Turkey has made clear its desire for sole control over a proposed buffer zone in northern Syria, rejecting a U.S. proposal for a multinational force to police the area, wrote Thomas Seibert in his Wednesday column for Arab Weekly.

Turkish President Recep Tayyip Erdoğan on Feb. 5 lashed out at what he viewed as foot-dragging by the United States to withdraw from the region, Seibert recalled, noting that Turkey’s strongman vowed to send soldiers to occupy the Syrian city of Manbij if the United States failed to remove the Kurdish People’s Protection Units (YPG) from the area.

The YPG, which Ankara designates a terrorist organisation, is a crucial ally of the Washington in the fight against the Islamic State (ISIS).

“If a system of self-rule for the people of the region cannot be established within a few months with Turkish support, again, our patience will run out,” the Turkish president said, adding, “In other words, in that case we will have the right to implement our own plans.”

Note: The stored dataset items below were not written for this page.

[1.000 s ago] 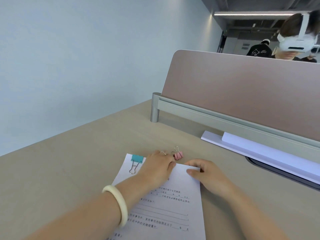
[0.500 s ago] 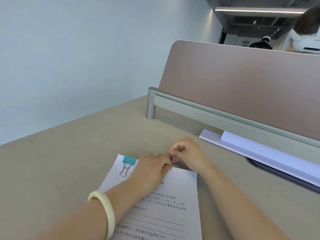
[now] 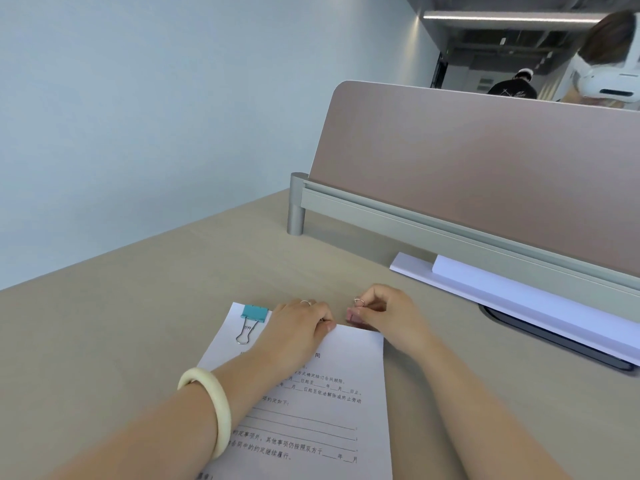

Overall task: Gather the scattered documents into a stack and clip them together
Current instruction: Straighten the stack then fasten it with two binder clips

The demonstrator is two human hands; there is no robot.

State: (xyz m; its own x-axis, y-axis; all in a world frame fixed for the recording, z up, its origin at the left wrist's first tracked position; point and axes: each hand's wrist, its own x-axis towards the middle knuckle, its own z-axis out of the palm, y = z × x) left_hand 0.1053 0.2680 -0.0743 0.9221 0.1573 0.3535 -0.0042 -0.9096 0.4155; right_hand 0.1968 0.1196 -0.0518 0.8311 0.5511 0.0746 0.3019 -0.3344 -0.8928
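Across the lower frame runs a beige desk [image 3: 138, 341], with a pink partition [image 3: 485, 161] behind. At centre my left hand [image 3: 298, 327] presses flat on the documents [image 3: 329, 393]. My right hand [image 3: 391, 317] pinches the pink binder clip [image 3: 355, 315] just by their top edge.

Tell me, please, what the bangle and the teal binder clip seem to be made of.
Bangle: likely jade or resin, cream and glossy, judging by its smooth sheen. Teal binder clip: probably painted steel, matte body, shiny bare wire handles.
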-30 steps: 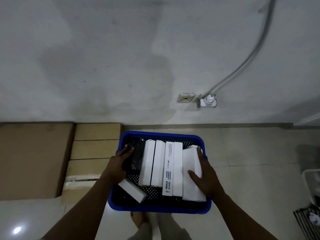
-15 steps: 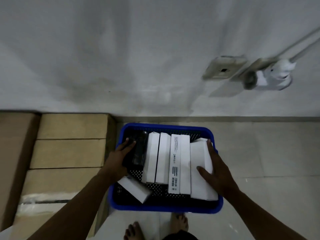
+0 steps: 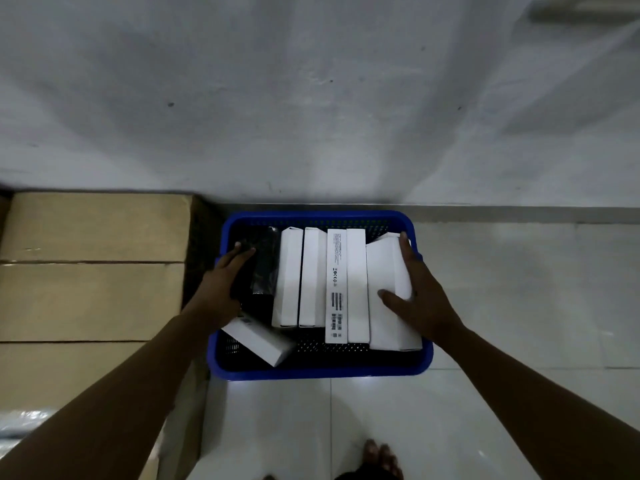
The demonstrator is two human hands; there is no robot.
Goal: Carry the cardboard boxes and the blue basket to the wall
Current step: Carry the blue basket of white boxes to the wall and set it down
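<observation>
The left grip [image 3: 221, 289], curled over the blue basket [image 3: 318, 374], hides its left rim and one end of a small white box [image 3: 263, 344]. The right grip [image 3: 426, 299] covers the right rim (how its outer fingers lie cannot be told). The cardboard boxes [image 3: 93, 299] run off the left edge. The labelled box [image 3: 336, 285] carries print too small to read.

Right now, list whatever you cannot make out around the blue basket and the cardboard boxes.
Head view:
- Blue basket: touching the floor or not, hidden by its own body.
- Cardboard boxes: cut off by the left edge.
- Black item: too dark, partly under the left hand.
- White box label: print too small.
- Feet: cut off by the bottom edge.
</observation>
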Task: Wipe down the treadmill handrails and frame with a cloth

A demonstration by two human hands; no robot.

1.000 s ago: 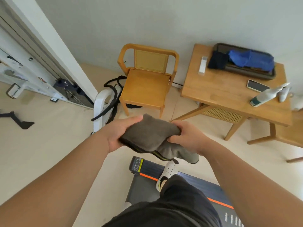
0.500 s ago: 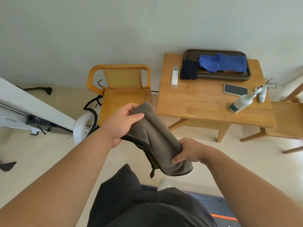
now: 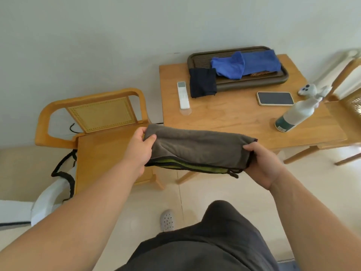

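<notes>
A folded grey cloth (image 3: pixel 197 148) with a green underside and black trim is stretched level between both hands, just in front of the wooden table's near edge. My left hand (image 3: pixel 139 148) pinches its left end, thumb on top. My right hand (image 3: pixel 261 163) grips its right end with curled fingers. A white part of the treadmill frame (image 3: pixel 46 200) with a black cable shows at the lower left, beside the chair. A sliver of the treadmill deck (image 3: pixel 287 266) lies at the bottom edge.
A wooden table (image 3: pixel 234 118) carries a dark tray (image 3: pixel 197 57) with a blue cloth (image 3: pixel 246 64), a navy cloth (image 3: pixel 203 83), a white remote (image 3: pixel 183 95), a phone (image 3: pixel 275 98) and a spray bottle (image 3: pixel 295 116). A wooden chair (image 3: pixel 97 141) stands left, another chair (image 3: pixel 347 90) right.
The view has swung right and closer to the table. Both hands have pulled the cloth from a bunched, slanted hold into a level stretched one. The treadmill deck has nearly left the view.
</notes>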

Some observers are asserting that Erdoğan is using the issue to win over voters ahead of the March 31 local elections, Seibert wrote, however, this operation would be Turkey’s third into neighbouring Syria.

While underlining that while the United States supports the idea of a buffer zone, it does not want Turkey to be in full control, the Arab Weekly columnist pointed out that Washington was trying to get Western partners, such as Australia, France and the United Kingdom to patrol the stretch of Syrian territory along the Turkish border until the U.S withdrawal.

Turkey, however, has said that the U.S. plan is not an option with Erdoğan stressing that Turkish troops would be welcomed by locals in Syria.

Erdoğan is now preparing to meeting with Russian President Vladimir Putin and Iranian President Hassan Rohani February 14 in Sochi, Russia, where the three countries who are main players in Syria will discuss the war-torn country.

Meanwhile, Putin earlier last month urged Turkey to step up cooperation with the Assad regime, Seibert recalled.